Multi-label: Don't calculate BCEWithLogitsLoss for row in batch when confident enough

NumesSanguis · September 16, 2020, 9:56am

Current situation

I have a multi-label classification problem for which being overconfident is a problem in the end application. The data is labeled with 1 or more from [A, B, C, D, E] , but in reality e.g. label B should not be treated as 1 or 0, but e.g. 0.7 (unfortunately unattainable).

Normal training

If I would use BCEWithLogitsLoss as normal on data like this:

import torch

loss_func = torch.nn.BCEWithLogitsLoss()

pred = torch.tensor([[0.1, 0.1, .7, 0.2, .7],
                     [.8, .5, 0.1, 0.1, 0.2]])
target = torch.tensor([[0, 0, 1, 0, 1],
                       [1, 1, 0, 0, 0]])

loss_func(pred, target.type(torch.FloatTensor))
# tensor(0.6225)

I can successfully train a model.
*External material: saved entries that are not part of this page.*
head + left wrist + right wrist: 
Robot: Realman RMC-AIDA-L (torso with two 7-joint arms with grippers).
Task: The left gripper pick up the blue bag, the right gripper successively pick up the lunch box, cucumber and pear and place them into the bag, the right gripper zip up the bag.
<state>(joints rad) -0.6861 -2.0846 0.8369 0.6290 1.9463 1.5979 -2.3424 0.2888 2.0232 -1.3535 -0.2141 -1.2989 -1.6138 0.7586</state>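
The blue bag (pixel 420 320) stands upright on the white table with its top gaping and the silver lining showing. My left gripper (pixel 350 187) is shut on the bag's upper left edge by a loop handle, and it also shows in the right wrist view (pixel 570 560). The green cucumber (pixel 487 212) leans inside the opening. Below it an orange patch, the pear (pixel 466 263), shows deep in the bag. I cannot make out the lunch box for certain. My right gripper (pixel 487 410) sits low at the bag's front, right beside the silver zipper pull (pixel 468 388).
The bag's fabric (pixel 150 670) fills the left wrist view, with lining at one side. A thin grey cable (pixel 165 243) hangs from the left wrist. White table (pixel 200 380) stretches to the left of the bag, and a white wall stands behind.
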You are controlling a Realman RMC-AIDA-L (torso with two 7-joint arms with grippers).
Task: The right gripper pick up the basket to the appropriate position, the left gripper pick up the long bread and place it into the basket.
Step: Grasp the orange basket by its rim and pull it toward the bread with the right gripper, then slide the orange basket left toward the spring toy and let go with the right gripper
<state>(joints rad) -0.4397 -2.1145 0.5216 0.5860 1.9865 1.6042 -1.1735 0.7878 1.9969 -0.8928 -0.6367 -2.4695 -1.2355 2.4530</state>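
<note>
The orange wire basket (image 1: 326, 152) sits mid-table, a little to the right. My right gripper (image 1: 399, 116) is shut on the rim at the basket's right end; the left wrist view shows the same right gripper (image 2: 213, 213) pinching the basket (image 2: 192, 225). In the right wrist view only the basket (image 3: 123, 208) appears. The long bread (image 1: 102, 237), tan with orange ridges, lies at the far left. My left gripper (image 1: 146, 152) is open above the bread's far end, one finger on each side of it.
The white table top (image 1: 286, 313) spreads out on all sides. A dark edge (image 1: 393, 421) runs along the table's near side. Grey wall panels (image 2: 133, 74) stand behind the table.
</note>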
The problem is that the confidence values are like [0.0, 0.0, 0.99, 0.0, 0.98].

Goal

I want to say to the the loss function: “If confidence values of correct labels are above >=0.6, and wrong labels below <0.6, don’t calculate a loss”.

Attempt

Set the rows which are correct to binary format, so the loss is 0 for this row.

pred_binary = torch.where(pred >= 0.6, torch.tensor(1), torch.tensor(0))
compare = torch.where(pred_binary == target, torch.tensor(1), torch.tensor(0))
# tensor([[1, 1, 1, 1, 1],
#         [1, 0, 1, 1, 1]])
compare_row = compare.type(torch.FloatTensor).mean(axis=1)
# tensor([1.0000, 0.8000])
select_row = torch.where(compare_row >= 1, torch.tensor([1]), torch.tensor([0]))
# tensor([1, 0])
select_row = select_row.type(torch.bool)
# tensor([ True, False])

pred[select_row, :] = pred_binary[select_row].type(torch.FloatTensor)
# tensor([[0.0000, 0.0000, 1.0000, 0.0000, 1.0000],
#         [0.8000, 0.5000, 0.1000, 0.1000, 0.2000]])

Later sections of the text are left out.